I can give a first (short) list based on the issues I encountered and that I remember of:

  • Rustdoc has to redefine a lot of things to display them (mainly hir structs).
  • Rustdoc has some limitations, for example, I tried to add the list of all traits implemented for a type, including the generic implementations from parent crate(s). I had discussions with @eddyb about this but we didn’t get much further.

#3

I’ll be back with some detail about RLS planning. Re Rustdoc, here are some thoughts on Rustdoc and the RLS working together.

Proposed architecture

I propose that Rustdoc depends on the RLS, this disconnects it from the compiler and provides an easily understandable interface, while sharing a large amount of code with other important projects (primarily IDE support).

RLS background

The RLS is a bunch of libraries which form a layer around rustc and Cargo and provide an interface for tools to get information about Rust programs. The RLS is not a single thing - there are different crates which provide different levels of abstraction and different modes of operation.

  • librustc_save_analysis - part of the compiler, turns the compiler’s internal data about a crate into a more easily understood (and slightly abstracted) format. Output can be accessed as an API (to query a single AST node), or as a dump of all info about a crate, this dump can be passed as in-memory data, JSON, or CSV (and can be extended to other formats).
  • rls-analysis - takes save-analysis as input (either directly in memory or via the JSON dumps) and presents the data as a Rust API. This involves some post-processing and cross-referencing of data, then storing it in a set of hashtables.
  • rls-vfs - a virtual file system for the RLS, not relevant to rustdoc
  • rls - a client of rls-analysis, it manages builds using Cargo and rustc, uses rls-analysis to process the results of the builds, and presents this all using the LSP.
  • rls-span, rls-data - helper libs, not relevant

Example clients:

  • rls-vscode - our reference IDE implementation uses the rls lib, communicates over LSP
  • other IDE plugins - similar to above, use rls over LSP
  • rustw - a web-based code exploration tool, uses rls-analysis from its (Rust) backend, does not use the rls crate and shells out to Cargo directly (will also work with other build systems, which rls does not). I would expect rustdoc to follow this model.

Overview

(This is a very early sketch of how things could look, don’t take it as a concrete proposal, only to illustrate how the RLS and Rustdoc could work together)

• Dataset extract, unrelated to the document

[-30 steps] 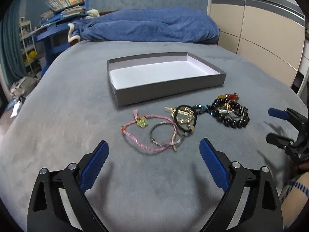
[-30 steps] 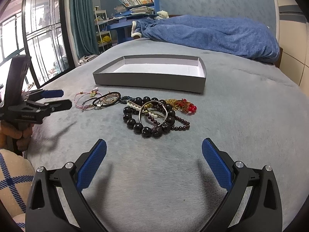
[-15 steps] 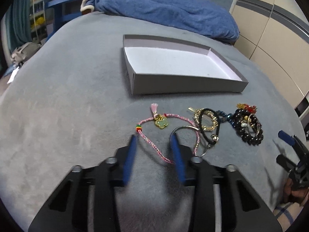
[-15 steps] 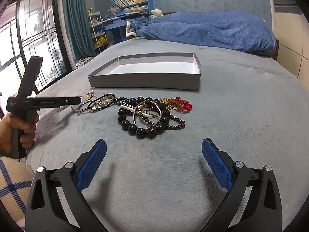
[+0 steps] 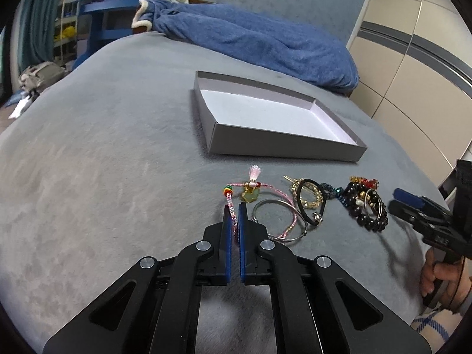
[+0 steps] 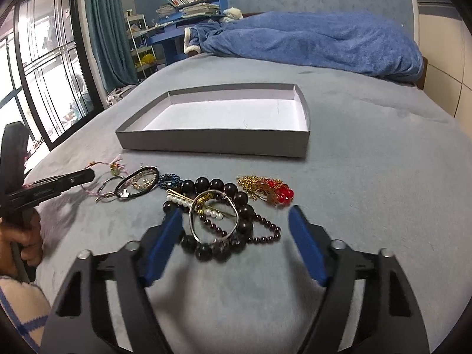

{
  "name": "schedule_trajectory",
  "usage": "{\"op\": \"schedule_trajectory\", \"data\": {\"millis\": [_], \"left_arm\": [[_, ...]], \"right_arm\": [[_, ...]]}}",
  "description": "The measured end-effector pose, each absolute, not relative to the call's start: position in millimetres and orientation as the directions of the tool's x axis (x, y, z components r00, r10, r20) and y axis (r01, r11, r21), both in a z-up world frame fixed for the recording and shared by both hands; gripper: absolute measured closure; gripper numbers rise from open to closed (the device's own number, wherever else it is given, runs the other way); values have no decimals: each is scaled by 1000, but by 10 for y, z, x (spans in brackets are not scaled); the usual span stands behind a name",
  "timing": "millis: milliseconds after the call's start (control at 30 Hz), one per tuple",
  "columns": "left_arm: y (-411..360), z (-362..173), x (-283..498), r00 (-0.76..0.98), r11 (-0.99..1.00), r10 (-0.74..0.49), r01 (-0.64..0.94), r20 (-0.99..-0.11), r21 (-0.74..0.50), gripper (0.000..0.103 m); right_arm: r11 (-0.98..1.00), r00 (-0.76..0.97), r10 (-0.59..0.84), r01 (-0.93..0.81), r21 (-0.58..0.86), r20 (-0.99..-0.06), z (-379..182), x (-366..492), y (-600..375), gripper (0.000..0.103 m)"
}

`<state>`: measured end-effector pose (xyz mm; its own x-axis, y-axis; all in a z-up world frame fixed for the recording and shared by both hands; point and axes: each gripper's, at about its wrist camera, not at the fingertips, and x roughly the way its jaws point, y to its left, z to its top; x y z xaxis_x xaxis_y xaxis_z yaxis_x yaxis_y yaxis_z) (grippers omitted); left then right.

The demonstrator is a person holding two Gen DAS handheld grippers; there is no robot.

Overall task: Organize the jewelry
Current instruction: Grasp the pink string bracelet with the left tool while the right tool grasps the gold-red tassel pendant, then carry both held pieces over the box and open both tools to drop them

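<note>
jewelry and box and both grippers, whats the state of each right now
left gripper: shut on the pink cord bracelet
right gripper: jaws closing around the black bead bracelet, pads not yet pressing
box: open, nothing inside
silver bangle: flat on the bed
red bead piece: on the bed, untouched

Open bedspread on the near side, jewelry crowded in front of the box

The grey bedspread point(image 5: 88, 177) lies bare left of the grey box point(image 5: 283, 144) and beyond it up to the blue blanket point(image 5: 265, 44). A row of jewelry blocks the strip just before the box's near wall: pink cord bracelet point(image 5: 256, 188), black bead bracelet point(image 6: 218, 236) (tangled with a silver bangle), red bead cluster point(image 6: 274, 191).
</note>
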<state>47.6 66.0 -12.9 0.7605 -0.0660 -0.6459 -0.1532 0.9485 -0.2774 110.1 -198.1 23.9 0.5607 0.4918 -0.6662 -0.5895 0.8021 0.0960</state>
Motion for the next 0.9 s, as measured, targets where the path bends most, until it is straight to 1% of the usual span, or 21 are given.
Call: {"op": "schedule_trajectory", "data": {"millis": [67, 133, 167, 200, 233, 333, 400, 633, 767, 900], "left_arm": [[650, -120, 472, 762, 950, -66, -149, -644, -274, 98], [645, -110, 467, 765, 951, -66, -147, -641, -273, 98], [650, -111, 464, 765, 951, -66, -146, -640, -272, 98], [645, -107, 467, 765, 952, -66, -145, -640, -271, 98], [644, -111, 470, 765, 952, -65, -145, -640, -270, 98], [630, -102, 460, 767, 955, -58, -144, -638, -260, 98], [599, -90, 447, 771, 960, -49, -140, -634, -244, 98], [531, -14, 417, 790, 971, -37, -117, -612, -209, 100], [506, 142, 380, 811, 975, -30, -106, -584, -198, 100], [476, 345, 364, 831, 980, -30, -86, -556, -182, 100]], "right_arm": [[808, 557, 479, -583, 91, -678, 205, 1147, -1956, 40], [814, 562, 468, -575, 85, -681, 194, 1164, -1953, 55], [815, 562, 464, -574, 81, -685, 186, 1168, -1947, 61], [815, 560, 461, -575, 77, -688, 179, 1171, -1938, 77], [814, 561, 460, -577, 74, -689, 174, 1166, -1933, 89], [805, 567, 472, -589, 68, -675, 199, 1128, -1940, 99], [805, 577, 480, -589, 71, -660, 224, 1106, -1952, 102], [799, 602, 553, -579, 163, -576, 334, 1016, -2192, 103], [796, 601, 578, -563, 221, -552, 375, 993, -2329, 103], [795, 594, 585, -556, 244, -552, 387, 1007, -2360, 103]]}}
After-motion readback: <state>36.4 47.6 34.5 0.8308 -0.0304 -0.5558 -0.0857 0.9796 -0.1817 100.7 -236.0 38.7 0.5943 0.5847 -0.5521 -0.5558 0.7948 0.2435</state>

I imagine that we would have a backend written in Rust which would act as a web server. I.e., Rustdoc pages would not be statically generated as there are now, but would be generated on demand. The backend would operate on a save-analysis dump, i.e., does not itself include a build step (note that for the distro, this can be installed by rustup, we should provide a helper program (probably a Cargo plugin) that builds a project, and starts the Rustdoc backend with the data). The backend uses rls-analysis to read and process the data and does no processing itself. It uses rls-analysis’s API to get information and processes it into something easily digestible by the frontend, provided as a RESTful (ish) http API.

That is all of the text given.